Crónica
SANTO ANTÓNIO
Pedira-o ao Santo. No tempo próprio de o pedir. Nada falhara. As velas, a oração reaprendida, sim, porque não fora à primeira nem à quinta vez que o conseguira; o Santo, teimoso, demorara-se ao longo de meia dúzia de anos. Quando, por fim, lhe obedecera, D.ª Engrácia mandou a criada comprar uma imagem maior para o oratório. Alto, mais alto que qualquer outro Santo, António de livro, lírio e bendita criança ao colo, tudo suportava, diante do olhar suplicante de sua amável patrona.
Porque os santos, como o são nos dias de hoje, apenas em igrejas ou então em mesinhas-de-cabeceira em fim de vida, mas aquele não; abençoado que fora com um centenário teto em talha dourada dos que faziam lembrar os tempos em que qualquer mulher não só tinha o seu santo como dele cuidava. Um pouco como hoje o fazem com os cães, gatos ou até mesmo plantas.
De costas voltadas para o quarto num castigo que anunciava o atraso do marido, Santo António de Pádua, não podia protestar. Vi-o umas poucas vezes. A túnica castanha e os ombros queriam-me parecer, levemente descaídos, suportavam um cansaço milenar que nem um centenário teto estrelado conseguiria apaziguar. Imaginava que um dia fugiria. Nunca o fez.
D.ª Engrácia que, invariavelmente, lhe enchia de lírios a jarra a seus pés, maldizia-lhe o marido que lhe arranjara mas, santo é santo e achava-se demasiado velha para os gatos. – A idade, como tudo, ensina-nos, repetia-me. Quando lhe perguntava porque não havia só um vaso com plantas em lugar da estátua dizia-me que às flores se não deve pedir nada. Nem a cães ou a gatos, menos ainda aos pássaros. E quando lhe ofereci uma borboleta fechada num frasco vazio de compota de morango quase me bateu: – está parva? Vou lá eu pedir a um bicho de asas que me foge mal eu a abra?
Há que fazê-lo a quem não fuja. Foi nesse instante que percebi que nem os Santos, nem Deus, estavam absolutamente livres da sua derradeira condição: a de conceder mais vida a moribundos, maridos a mulheres solteiras, filhos a gente estéril e, dinheiro, sempre algum dinheiro, até mesmo para sustentar a sua própria existência, como me explicara D.ª Engrácia. Afinal, sem moedas na carteira como compraria os lírios ao Santo? O próprio tinha de intervir para garantir a sua subsistência que Santo só é Santo com velas, várias, flores, da sua preferência, e rezas, essas ainda, gratuitas. Mas ao que era gratuito impunha-se a severidade da concretização dos milagres, caso contrário, costas viradas ao quarto, olhar fixo no interior do oratório, pela imensa falta do marido. É que o Santo, segundo Engrácia, fora excessivamente zeloso ao conferir-lhe um homem demasiado trabalhador. O trabalho do homem, que nem por isso aumentava os rendimentos familiares, resultava, por consequência, no castigo do Santo que, ao longo dos anos, habituando-se aos mesmos já com dificuldade sentia a mão rugosa virá-lo de frente para o quarto.

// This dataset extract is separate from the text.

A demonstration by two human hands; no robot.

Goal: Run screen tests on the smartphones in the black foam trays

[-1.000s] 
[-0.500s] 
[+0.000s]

Uma espécie de reumatismo sagrado que lhe advira da sua natureza miraculosa e do qual sofria silenciosamente. Das mulheres que conheci, D.ª Engrácia foi a única justiceira entre os santos. A maioria dada à jardinagem e a domesticidade de animais e homens, raramente se voltava para Deus e seus conterrâneos, nem mesmo em perigo de morte. Pensando nisso, poderíamos achá-las mulheres sem crença e, contudo, creio tê-las visto, numa ou noutra ocasião, à busca de um consolo, fosse na forma como ajeitavam a terra às plantas ou na maneira dócil com que tratavam o gato, como se Deus, naquele caso, fosse, sem promessas, uma resignação menos triste do que a alegria a que não ambicionavam chegar. Nessas, havia qualquer coisa de misterioso, mesmo sem orações.
Uma, em particular, chamou de António ao seu gato preferido por o ter encontrado no dia do Santo. Vizinha de frente de D.ª Engrácia cujo marido entretanto falecera, D.ª Rita estaria longe de imaginar que tal caso se revelaria decisivo para que o Santo de D.ª Engrácia, ouvindo o sucedido, farto de olhar meia cama vazia e ouvir as preces de sua patrona, aproveitando uma noite de maior turbulência religiosa, se tenha atirado ao chão, livrando-se para todo o sempre deste estranho tempo em que mulheres acalentam gatos e domesticam santos.